Until he came.  Fools that we were, we allowed ourselves to believe in Safety.  We had Got Out.  We had Survived.  It was a Good Area.  It was quiet, so quiet that you could Leave Your Doors Unlocked (although we never did, even in that magical innocent time).  None of us talked to our pasts any more.  We believed what we were told; we believed we should have been Safe.  But he found us, and for those fateful twenty-seven minutes, our home – our safe, warm, noisy home, smelling of roses and gumboots and curry – our home became a fortress again, and we were under siege.  This was the Beginning.

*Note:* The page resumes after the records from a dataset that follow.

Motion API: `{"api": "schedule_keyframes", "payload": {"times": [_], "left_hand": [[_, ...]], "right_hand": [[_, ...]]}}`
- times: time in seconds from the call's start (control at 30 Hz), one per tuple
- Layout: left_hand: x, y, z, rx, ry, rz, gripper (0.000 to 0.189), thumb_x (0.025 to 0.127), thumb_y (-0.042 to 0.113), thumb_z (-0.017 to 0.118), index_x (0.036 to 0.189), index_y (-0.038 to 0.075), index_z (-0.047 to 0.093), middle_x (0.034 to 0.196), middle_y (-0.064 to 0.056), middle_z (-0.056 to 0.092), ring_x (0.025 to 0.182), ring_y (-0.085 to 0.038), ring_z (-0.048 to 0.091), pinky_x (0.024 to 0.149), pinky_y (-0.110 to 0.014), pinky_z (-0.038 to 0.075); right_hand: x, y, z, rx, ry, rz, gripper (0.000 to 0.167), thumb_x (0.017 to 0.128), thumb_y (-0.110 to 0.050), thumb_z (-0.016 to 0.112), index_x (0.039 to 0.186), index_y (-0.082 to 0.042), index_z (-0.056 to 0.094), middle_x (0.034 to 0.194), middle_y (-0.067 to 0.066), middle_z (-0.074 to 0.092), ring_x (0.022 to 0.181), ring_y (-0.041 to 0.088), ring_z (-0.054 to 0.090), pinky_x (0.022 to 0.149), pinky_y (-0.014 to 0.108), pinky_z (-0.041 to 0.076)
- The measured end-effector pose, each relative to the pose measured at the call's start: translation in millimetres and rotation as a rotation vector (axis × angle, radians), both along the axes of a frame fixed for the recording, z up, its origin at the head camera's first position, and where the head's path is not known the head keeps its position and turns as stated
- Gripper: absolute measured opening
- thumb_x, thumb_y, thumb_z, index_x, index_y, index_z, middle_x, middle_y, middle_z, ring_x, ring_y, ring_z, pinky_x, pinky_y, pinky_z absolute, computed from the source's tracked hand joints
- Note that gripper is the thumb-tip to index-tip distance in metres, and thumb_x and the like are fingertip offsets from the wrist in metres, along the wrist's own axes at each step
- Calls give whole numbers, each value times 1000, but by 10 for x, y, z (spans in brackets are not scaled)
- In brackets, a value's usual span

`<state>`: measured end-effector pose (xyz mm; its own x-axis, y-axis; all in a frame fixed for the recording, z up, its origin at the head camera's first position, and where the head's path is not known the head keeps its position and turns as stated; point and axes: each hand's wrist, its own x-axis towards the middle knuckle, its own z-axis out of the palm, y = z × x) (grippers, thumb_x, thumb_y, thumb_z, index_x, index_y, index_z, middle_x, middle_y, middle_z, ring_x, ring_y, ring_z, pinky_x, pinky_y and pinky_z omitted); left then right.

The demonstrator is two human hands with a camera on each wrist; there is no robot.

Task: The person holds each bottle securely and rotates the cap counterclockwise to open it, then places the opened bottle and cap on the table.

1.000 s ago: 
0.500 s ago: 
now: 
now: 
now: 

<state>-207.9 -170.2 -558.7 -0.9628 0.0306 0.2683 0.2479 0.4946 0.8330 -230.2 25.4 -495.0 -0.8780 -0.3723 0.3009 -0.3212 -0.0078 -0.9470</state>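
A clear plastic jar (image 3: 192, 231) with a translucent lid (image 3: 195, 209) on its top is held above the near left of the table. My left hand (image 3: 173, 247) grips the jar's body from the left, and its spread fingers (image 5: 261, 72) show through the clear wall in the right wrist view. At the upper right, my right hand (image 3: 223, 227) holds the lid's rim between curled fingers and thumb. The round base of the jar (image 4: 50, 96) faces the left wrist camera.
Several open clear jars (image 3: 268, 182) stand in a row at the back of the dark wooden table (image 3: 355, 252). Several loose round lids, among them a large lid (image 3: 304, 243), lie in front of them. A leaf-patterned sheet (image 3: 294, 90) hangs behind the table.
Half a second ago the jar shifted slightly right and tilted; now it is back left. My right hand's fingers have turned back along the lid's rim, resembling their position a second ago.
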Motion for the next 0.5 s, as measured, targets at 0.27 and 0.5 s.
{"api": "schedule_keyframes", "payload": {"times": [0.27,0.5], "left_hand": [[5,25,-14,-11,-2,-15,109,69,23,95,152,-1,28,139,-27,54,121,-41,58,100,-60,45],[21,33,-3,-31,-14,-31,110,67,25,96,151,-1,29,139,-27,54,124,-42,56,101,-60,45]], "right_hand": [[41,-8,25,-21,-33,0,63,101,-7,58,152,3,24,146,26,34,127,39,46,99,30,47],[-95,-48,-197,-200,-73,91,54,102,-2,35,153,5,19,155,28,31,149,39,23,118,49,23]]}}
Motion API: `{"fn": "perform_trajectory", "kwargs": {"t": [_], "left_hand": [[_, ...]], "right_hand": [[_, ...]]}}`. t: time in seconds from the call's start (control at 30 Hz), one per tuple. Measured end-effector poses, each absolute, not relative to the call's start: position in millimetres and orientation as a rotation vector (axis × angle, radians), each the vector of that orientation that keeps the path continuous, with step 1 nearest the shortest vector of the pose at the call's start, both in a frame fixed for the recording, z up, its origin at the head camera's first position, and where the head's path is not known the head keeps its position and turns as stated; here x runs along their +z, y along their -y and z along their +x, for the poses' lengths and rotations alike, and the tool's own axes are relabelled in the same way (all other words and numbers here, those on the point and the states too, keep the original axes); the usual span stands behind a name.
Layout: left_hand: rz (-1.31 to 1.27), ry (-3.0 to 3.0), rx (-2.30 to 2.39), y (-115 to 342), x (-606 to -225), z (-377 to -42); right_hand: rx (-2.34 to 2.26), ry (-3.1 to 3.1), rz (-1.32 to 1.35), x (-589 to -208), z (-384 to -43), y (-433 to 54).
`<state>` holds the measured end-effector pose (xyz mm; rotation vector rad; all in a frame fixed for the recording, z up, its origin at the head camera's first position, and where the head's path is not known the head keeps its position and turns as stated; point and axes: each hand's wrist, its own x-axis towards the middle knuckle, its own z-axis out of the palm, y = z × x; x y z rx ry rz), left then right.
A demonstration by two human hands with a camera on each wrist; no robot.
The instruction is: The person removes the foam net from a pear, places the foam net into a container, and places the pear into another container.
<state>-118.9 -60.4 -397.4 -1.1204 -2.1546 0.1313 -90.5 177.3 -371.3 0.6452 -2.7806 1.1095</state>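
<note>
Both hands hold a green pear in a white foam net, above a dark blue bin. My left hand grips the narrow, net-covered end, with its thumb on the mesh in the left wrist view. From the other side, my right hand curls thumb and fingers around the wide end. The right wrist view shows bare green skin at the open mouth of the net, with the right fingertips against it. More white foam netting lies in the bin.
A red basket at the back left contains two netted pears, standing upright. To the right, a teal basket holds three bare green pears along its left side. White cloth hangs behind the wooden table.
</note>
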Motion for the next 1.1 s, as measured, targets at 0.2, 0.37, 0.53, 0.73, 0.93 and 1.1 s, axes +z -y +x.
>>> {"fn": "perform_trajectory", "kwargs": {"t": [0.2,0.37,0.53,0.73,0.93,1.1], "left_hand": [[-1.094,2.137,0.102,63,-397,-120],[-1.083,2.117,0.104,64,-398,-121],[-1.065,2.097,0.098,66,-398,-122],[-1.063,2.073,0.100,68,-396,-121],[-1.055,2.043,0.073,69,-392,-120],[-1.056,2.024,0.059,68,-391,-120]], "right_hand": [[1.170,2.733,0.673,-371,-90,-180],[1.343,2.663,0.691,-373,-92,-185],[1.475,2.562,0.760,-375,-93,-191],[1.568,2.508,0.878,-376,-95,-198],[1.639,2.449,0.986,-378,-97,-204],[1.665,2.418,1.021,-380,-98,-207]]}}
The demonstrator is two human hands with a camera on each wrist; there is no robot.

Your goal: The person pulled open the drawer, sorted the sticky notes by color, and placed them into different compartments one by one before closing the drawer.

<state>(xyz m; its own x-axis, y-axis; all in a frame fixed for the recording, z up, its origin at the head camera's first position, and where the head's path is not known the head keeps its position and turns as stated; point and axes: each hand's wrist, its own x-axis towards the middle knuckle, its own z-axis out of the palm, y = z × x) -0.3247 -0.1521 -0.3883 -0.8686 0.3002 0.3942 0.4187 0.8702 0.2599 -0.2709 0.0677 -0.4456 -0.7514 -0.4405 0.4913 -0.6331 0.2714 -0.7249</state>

It was our favourite kind of evening.  We had already started hanging the Christmas decorations.  We spent our spare time stringing popcorn garlands to hang from the door frames and the three baby pine trees we’d cut from the bottom of the garden.  We’d already gone through three bags of popcorn and we’d barely finished the ground floor.  Sadhna and Bec and Meara and Jackie were making tacos, the easiest meal possible with so many children.  We always used normal corn chips, though, because they were cheaper.

– Harley, stop hitting your brother! Bec hollered through the kitchen window.  Harley was Viv’s, but we shared everything, including parenting.

– Do I have to come out there? Viv shouted over the back of the couch.  A chorus of giggling ‘no’s came back through the screen door, followed by a shriek indicating one of the older ones had found the hose.  Bec and Meara rolled their eyes and laughed.  It would be worth the wet clothes to have twenty minutes of relative peace.

It was our favourite kind of evening.  It had been muggy all day.  There was a storm coming, the brief, showery kind that barely cools the air.  The gloryvine nodded in the breeze, the scent of rain and the distance crackle of thunder had energised the children, which was why we’d sent them all outside.  Except Finn, of course, who was sleeping on the rug, his little three-month hands clenching and unclenching as he dreamed his baby dreams.  Viv relaxed back into the couch and sighed.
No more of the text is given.